03 Feb Round Up: Something Old, Something New
Little did Nate Stansfield know, as he spent his youth fishing the quiet mountain streams of northern New England and chasing striped bass off the Cape Ann coast in Massachusetts, that he would one day be defined by those selfsame pursuits. After stints across the Northeast and Pacific Northwest, Stansfield eventually landed in Helena, Montana, where he now lives with his fiance Kate.
Always a collector, Stansfield launched Freestone Vintage Tackle in 2020 — an online marketplace featuring a carefully curated selection of fishing gear and paraphernalia — harnessing his lifelong passion for vintage tackle into a professional pursuit. The website includes pieces from Stansfield’s personal collection, an ever-evolving treasure trove of all things angling, as well as consignments from fellow connoisseurs around the country. Here, Stansfield shares the inspiration for his business and highlights a few of his current pieces.
BSJ: How did you come into fly fishing, and how has that passion evolved over the years?
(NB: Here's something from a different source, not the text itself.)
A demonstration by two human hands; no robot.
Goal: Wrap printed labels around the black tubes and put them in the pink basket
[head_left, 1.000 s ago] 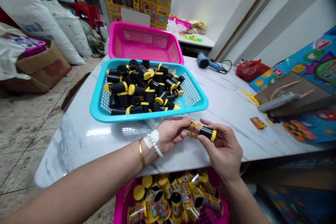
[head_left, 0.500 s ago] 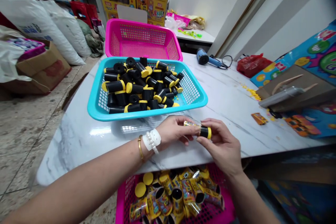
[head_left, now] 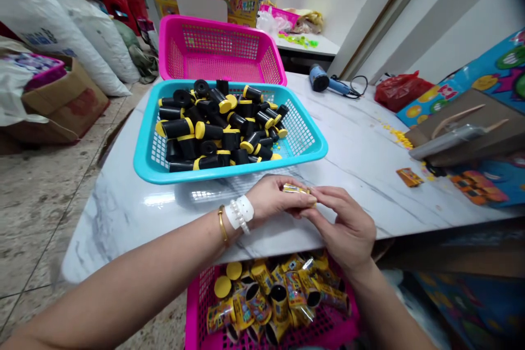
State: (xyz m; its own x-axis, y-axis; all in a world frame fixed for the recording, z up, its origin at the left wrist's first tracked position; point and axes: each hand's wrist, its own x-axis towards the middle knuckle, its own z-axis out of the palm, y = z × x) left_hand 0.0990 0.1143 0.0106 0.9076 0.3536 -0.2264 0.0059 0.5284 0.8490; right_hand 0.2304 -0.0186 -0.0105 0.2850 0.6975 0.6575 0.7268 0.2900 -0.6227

Nate Stansfield: I grew up in a fly-fishing family. My dad taught me and my brothers at an early age, mostly on panfish from local Massachusetts ponds and trout from Maine and New Hampshire. I had access to a variety of bamboo, graphite, and fiberglass fly rods. Over the last few decades, I’ve been lucky enough to live within some very special watersheds, and I feel fortunate to have been able to explore them all.
BSJ: What makes bamboo fly rods special?
N.S.: Bamboo rods have the perfect blend of history and utility. The craftsmanship in every bamboo fly rod is evident from the moment you pick it up, whether it was made last year or 100 years ago. I also love how most split cane rods aren’t just objects to behold; they can be amazing fishing instruments. It’s hard to explain the thrill of fighting a fish with a well-made cane rod.
BSJ: What inspired you to start Freestone Vintage Tackle?
N.S.: I’ve always loved buying, selling, and trading for vintage fly tackle, and, over time, I became convinced it could be a professional pursuit. I’m a treasure hunter by nature, and I have a real passion for the items I offer. Especially with classic tackle, every item that comes across my desk is a piece in a historic puzzle that I love putting together. Fly fishing is steeped in tradition, and I like the idea of being both a custodian of and a facilitator for these important objects. I often hunt down particular items for an angler or collector; it’s very rewarding to be able to fulfill those requests.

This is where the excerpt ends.